The variable names match your CSV column headers. To extract edges programmatically:

g = result.graph

# Lagged edges as named tuples instead of integer indices
for src_idx, dst_idx, lag in g.lagged_edges:
    src = df.columns[src_idx]
    dst = df.columns[dst_idx]
    print(f"{src}[t-{lag}] -> {dst}[t]")

# Contemporaneous directed
for src_idx, dst_idx in g.directed_contemp_edges():
    print(f"{df.columns[src_idx]} -> {df.columns[dst_idx]}")

# Variables CDANs flagged as non-stationary
for idx in g.changing_modules:
    print(df.columns[idx])

Practical notes

Sample size. KCI's power scales with n. For 4-6 variables and tau_max <= 2, aim for at least 500-800 samples. Below 300, expect more spurious edges and missed changing modules.

tau_max. Set this to the longest lag you reasonably expect to matter. Setting it too high wastes runtime and can hurt CI-test power (more conditioning variables); too low means missing real long-lag effects. When in doubt, start with tau_max=2 and check whether the recovered structure stabilizes if you increase it.

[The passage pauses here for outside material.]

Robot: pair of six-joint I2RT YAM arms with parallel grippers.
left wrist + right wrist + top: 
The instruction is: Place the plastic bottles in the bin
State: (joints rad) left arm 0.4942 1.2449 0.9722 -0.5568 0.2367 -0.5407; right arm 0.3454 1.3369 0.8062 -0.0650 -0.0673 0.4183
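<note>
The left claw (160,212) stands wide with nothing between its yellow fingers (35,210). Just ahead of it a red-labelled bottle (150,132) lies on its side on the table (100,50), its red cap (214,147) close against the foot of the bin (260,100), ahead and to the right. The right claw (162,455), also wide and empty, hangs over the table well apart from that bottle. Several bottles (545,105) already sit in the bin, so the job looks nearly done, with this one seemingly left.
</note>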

ci_test. Use "kci" for nonlinear data (slower, ~O(n³) per test) and "fisherz" for linear-Gaussian data (much faster but linear-only). "fisherz" cannot detect non-stationarity by itself, so the changing-modules step in CDANs degrades to a chance result with "fisherz" — use "kci" if you care about which variables have time-varying mechanisms.

Standardization. Not required by the algorithm, but column-standardizing your data (subtract mean, divide by std) often improves KCI's stability when columns have very different scales:

df_std = (df - df.mean()) / df.std()
result = CDANs(tau_max=1, ci_test="kci").fit(df_std.values, var_names=df_std.columns.tolist())

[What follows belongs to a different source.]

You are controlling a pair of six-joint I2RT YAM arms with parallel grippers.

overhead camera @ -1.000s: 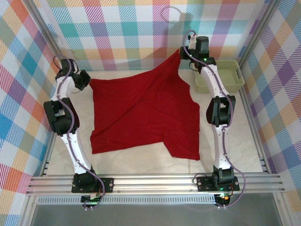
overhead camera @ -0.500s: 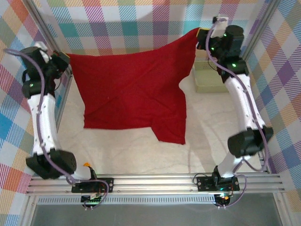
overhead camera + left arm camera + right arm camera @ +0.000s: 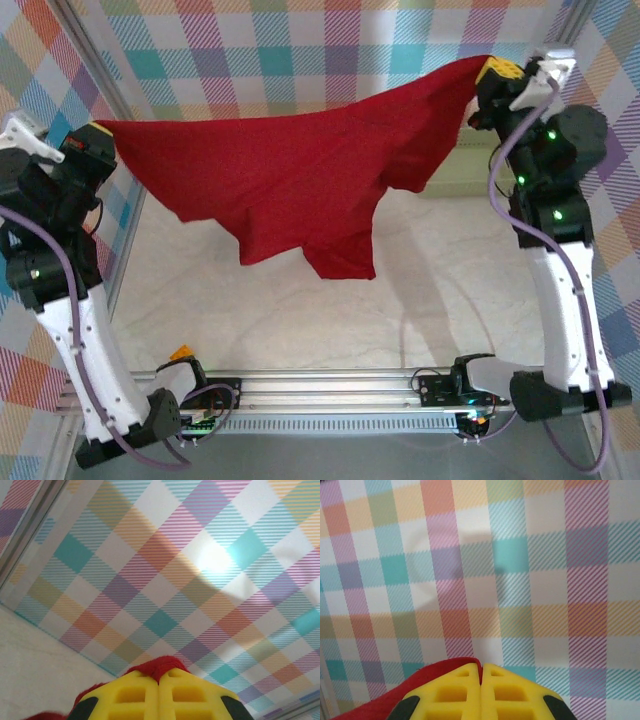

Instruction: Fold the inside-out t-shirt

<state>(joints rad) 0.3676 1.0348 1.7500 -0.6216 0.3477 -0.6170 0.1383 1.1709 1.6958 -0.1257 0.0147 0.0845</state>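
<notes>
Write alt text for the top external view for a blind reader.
A deep-red t-shirt hangs stretched in the air between two robot arms, above a pale table. The left end effector and right end effector are each shut on one upper corner; pastel plaid walls surround the cell.

1. White shells are recorded on the links of the left arm (image 3: 85, 340) and the right arm (image 3: 565, 300); the joint housings are black.
2. Purple cables (image 3: 503, 128) are routed along both arms.
3. Green lights (image 3: 548, 133) are noted on the right arm.
4. Yellow fingers with rectangular recesses are fitted to the left gripper (image 3: 159, 680) and the right gripper (image 3: 481, 675).
</notes>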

Multivariate time series with subjects/patients. If your CSV is a long-format table with multiple subjects (e.g. one row per patient-timestep), don't fit CDANs on the concatenated rows directly — the algorithm assumes a single time-ordered series. Either fit per-subject and aggregate the results, or restructure into a single representative series before fitting.

Runnable example

A complete script that creates a demo CSV and runs the full workflow above is in examples/from_csv.py. Adapt it by replacing the synthetic-CSV-generation section with a path to your own file.